LCA 2008 Google Party Mix
The day finally came, and though I was a ball of sweaty clothing from
giving my Lightning Talk I was ready to do some mixing for the LCA
2008 Google Party. Afterward, thanks to some pre-prepared scripts, I
put the mix up on my torrent server pretty soon afterward. If you
want it, you can download the mix
via BitTorrent or
read the track
listing. All the music is Creative Commons licensed and therefore
my mix is also similarly licensed; I'll work out the exact license
code when I've looked at the licenses on all the music, but for now I
will release the mix under a Creative Commons 3.0 By-NC-SA license.
Thank you to Peter Lieverdink and the LCA 2008 team for allowing me
to mix at LCA - I had a great time doing it. And my collection hat
(thank you Stewart Smith) raised $24.30 to donate to the artists. I
reckon that's pretty good for something completely voluntary where
most people hadn't been really getting into the music much (that I
could see). Now to work out how to donate it...

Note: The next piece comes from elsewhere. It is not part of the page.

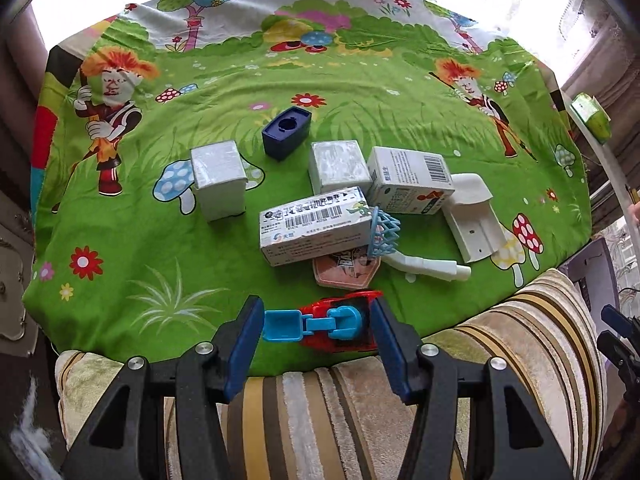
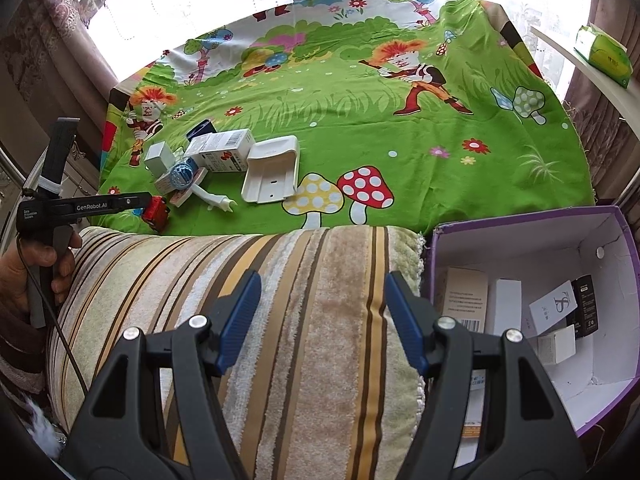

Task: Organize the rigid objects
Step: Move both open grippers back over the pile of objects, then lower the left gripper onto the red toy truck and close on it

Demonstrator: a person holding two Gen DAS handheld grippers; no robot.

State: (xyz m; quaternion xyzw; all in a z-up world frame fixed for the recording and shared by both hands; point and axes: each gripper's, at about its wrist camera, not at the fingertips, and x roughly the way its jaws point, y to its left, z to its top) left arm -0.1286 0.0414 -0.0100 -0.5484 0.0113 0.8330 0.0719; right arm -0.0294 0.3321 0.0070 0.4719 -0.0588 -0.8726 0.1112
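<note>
Toy parts in red and blue (image 1: 332, 326) sit between the fingers of the left gripper (image 1: 316, 334) at the near edge of the green cartoon cloth (image 1: 240, 92); the blue pads (image 1: 244, 344) flank the toy on both sides, the right pad against its red body and the left one just beside its blue scoop, so a firm clamp cannot be told (no earlier view is at hand to compare). Just behind the toy lies a pink hexagonal tile (image 1: 346, 270), partly under a long barcode box (image 1: 316, 226). A blue net hoop (image 1: 384, 232) on a white stem leans against that box. Further back stand two plain white boxes (image 1: 218, 180), a dark blue holder (image 1: 286, 132) with a round hole, another barcode carton (image 1: 412, 180) and a white plastic bracket (image 1: 474, 216).

The right gripper (image 2: 322, 324) hangs with its jaws apart and nothing between them, above a striped cushion (image 2: 280, 280). To its right is a purple-walled box (image 2: 624, 248) with several small cartons (image 2: 466, 296) inside. A hand (image 2: 36, 272) at the left edge holds the other tool's handle.
</note>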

posted at: 20:48 | path: /tech/lca | permanent link to this entry
Network Interactionativity
For some reason, on certain access points at LCA - for instance the one
in the St. Mary's common room - I need to set my MTU to 1000 (i.e. down
from 1500) in order to get Thunderbird to do secure POP. Everything
else works fine, but Thunderbird just sits there timing out. I
discovered this by watching the Wireshark log and noticing packet
fragments disappearing (i.e. some packets where the tcp fragment
analysis couldn't find parts of the packet to reassemble). Hopefully
this isn't also causing Steve Walsh to pick up his specially sharpened
LAN cable and hunt me down...
posted at: 23:16 | path: /tech/lca | permanent link to this entry
On to other things
After spending four hours or so working on my hackfest entry, I was less
than optimistic. My entry had yet to even be compiled on the test
machines, and it still had huge areas of code that were completely
unimplemented. When I went into the common room at St Mary's, Nick from
OzLabs recognised me and helpfully mentioned that someone else not only
had their code completely running but was in the process of optimising
it. I promptly resigned.
I say "helpfully" sincerely there. It is a bit of a pity that my ideas won't see the light of day this hackfest, and that I won't be in the running to win whatever prizes they might offer. But since I don't have a snowball's chance in a furnace of winning anyway that's hardly a real disappointment. And I can go to bed with a clear head and prepare for my lightning talk and the Irish Set Dancing and mixing I plan to do at the Google party, which realistically are much higher priorities.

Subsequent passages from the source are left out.